TASK
Read through the data, and wherever a line holds the word "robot", write that line out.

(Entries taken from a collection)

########

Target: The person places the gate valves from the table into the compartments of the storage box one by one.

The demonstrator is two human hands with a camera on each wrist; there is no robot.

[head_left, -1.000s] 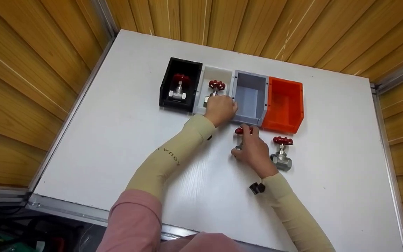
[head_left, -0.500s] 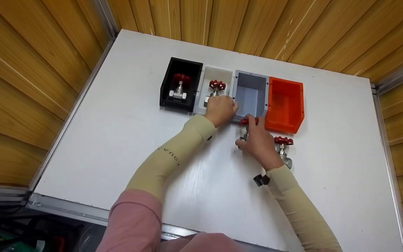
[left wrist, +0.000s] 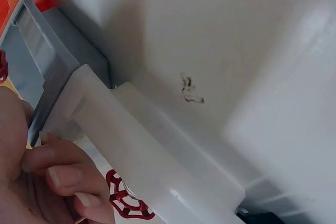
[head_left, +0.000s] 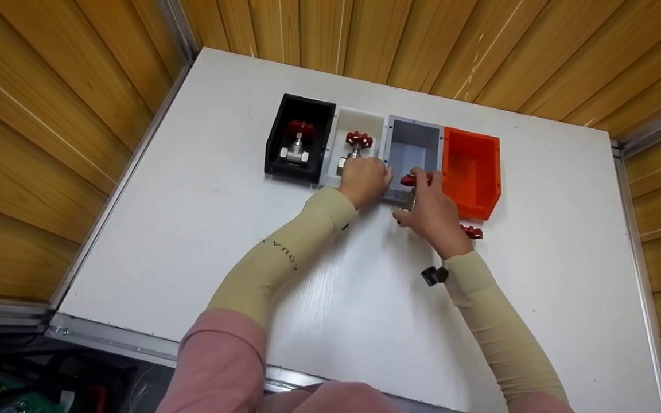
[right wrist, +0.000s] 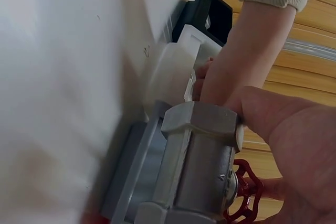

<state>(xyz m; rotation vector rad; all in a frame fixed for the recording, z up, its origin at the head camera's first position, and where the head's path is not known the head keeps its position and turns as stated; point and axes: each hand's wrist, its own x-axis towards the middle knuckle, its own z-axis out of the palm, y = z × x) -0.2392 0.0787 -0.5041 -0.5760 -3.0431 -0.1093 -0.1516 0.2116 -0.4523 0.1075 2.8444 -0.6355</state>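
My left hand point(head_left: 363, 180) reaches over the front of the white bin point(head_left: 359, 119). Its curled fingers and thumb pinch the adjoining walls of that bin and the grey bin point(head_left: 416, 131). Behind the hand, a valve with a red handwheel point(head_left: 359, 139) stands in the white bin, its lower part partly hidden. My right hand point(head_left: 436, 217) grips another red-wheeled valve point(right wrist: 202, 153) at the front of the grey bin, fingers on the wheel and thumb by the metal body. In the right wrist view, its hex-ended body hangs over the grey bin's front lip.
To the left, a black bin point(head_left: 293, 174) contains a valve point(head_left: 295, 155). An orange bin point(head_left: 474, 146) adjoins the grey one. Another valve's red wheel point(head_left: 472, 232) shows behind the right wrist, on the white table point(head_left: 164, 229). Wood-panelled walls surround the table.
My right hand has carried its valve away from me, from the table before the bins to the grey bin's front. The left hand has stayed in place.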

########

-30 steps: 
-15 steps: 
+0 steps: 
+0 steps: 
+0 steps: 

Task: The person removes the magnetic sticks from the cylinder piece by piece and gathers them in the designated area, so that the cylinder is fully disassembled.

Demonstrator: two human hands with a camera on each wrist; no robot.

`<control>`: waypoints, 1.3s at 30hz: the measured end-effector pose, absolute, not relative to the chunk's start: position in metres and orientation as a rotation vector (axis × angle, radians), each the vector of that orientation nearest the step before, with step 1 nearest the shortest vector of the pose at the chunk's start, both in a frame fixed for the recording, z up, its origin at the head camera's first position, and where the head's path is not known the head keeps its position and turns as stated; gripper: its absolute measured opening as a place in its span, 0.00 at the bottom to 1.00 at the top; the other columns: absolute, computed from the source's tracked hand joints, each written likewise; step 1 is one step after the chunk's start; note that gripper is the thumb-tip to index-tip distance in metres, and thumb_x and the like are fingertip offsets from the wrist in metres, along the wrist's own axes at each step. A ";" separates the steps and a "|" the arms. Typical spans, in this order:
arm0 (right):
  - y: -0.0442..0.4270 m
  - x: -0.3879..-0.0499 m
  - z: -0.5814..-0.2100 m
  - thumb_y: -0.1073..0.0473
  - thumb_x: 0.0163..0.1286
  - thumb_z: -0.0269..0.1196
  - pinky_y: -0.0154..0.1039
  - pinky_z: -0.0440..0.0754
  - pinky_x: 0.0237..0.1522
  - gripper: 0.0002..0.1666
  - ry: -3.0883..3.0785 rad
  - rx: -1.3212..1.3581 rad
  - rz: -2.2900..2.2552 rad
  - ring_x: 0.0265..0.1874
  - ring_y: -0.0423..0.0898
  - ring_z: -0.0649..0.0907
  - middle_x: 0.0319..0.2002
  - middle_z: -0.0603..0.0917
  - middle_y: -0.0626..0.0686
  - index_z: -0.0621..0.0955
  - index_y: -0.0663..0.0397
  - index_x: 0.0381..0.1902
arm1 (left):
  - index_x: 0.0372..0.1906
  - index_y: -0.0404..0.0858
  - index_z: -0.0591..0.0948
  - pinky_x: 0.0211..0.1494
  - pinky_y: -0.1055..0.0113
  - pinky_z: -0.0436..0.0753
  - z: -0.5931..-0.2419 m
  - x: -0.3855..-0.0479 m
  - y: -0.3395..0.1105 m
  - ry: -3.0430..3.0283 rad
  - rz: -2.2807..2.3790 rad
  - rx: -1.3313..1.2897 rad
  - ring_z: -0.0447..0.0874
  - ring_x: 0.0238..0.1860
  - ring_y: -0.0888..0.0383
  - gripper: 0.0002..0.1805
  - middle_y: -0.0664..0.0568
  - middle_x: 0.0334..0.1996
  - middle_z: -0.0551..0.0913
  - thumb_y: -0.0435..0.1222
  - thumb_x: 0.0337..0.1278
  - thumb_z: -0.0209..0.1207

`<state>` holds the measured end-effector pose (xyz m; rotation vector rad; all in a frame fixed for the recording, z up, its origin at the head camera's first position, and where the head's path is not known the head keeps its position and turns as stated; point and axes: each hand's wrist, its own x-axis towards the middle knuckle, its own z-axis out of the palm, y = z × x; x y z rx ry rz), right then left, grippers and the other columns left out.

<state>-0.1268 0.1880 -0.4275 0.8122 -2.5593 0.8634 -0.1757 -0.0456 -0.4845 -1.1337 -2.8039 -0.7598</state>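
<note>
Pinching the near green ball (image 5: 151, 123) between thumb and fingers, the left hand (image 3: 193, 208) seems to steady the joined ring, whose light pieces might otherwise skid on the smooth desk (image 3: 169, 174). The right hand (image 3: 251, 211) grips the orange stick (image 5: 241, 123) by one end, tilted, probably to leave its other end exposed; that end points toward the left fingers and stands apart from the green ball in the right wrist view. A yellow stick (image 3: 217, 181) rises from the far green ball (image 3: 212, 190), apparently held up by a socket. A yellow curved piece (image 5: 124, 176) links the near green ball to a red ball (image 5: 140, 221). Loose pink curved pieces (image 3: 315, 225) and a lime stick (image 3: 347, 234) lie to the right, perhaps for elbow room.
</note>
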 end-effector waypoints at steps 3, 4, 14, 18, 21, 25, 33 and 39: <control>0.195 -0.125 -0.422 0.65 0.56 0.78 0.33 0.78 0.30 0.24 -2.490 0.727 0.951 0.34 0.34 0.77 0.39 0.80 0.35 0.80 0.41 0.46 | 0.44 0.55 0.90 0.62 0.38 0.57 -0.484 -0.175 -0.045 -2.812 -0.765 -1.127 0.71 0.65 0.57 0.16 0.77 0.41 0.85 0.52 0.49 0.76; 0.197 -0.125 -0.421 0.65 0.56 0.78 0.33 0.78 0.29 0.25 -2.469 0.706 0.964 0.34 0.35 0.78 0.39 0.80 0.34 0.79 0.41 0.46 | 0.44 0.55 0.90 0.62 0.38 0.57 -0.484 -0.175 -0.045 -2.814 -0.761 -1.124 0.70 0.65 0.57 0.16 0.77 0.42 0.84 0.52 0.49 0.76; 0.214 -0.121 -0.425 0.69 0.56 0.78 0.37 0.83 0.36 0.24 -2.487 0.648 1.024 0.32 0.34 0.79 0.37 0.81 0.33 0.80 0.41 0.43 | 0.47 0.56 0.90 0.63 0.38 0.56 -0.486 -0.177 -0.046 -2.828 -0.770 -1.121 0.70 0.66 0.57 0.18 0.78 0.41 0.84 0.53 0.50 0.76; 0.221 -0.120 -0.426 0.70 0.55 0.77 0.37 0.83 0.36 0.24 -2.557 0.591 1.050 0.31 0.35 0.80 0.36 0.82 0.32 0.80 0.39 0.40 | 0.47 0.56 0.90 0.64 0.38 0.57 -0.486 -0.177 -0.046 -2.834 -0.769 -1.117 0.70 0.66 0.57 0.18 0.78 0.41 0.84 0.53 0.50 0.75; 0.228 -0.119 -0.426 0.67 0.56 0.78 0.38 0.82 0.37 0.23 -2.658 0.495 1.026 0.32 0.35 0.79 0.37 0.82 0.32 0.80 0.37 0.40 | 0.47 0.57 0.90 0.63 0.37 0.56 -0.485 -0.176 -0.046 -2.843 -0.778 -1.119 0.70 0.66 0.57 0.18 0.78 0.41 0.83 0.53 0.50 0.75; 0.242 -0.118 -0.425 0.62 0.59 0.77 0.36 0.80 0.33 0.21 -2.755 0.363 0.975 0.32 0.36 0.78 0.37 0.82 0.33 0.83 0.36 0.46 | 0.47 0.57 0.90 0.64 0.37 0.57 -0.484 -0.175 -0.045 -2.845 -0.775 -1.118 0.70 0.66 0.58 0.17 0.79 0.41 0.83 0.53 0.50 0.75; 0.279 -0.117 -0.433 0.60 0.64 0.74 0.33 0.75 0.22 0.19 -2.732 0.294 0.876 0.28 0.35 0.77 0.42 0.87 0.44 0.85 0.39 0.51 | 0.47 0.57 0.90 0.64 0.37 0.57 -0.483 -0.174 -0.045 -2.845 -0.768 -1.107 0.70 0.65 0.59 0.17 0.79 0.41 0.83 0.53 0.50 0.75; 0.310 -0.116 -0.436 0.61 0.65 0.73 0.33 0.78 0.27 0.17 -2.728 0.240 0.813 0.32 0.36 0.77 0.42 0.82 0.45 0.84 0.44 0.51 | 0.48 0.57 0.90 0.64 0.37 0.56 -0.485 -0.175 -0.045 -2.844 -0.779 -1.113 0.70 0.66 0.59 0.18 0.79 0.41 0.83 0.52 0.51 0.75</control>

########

SOLUTION TO THIS PROBLEM
The demonstrator is two human hands with a camera on each wrist; there is no robot.
Demonstrator: two human hands with a camera on each wrist; no robot.

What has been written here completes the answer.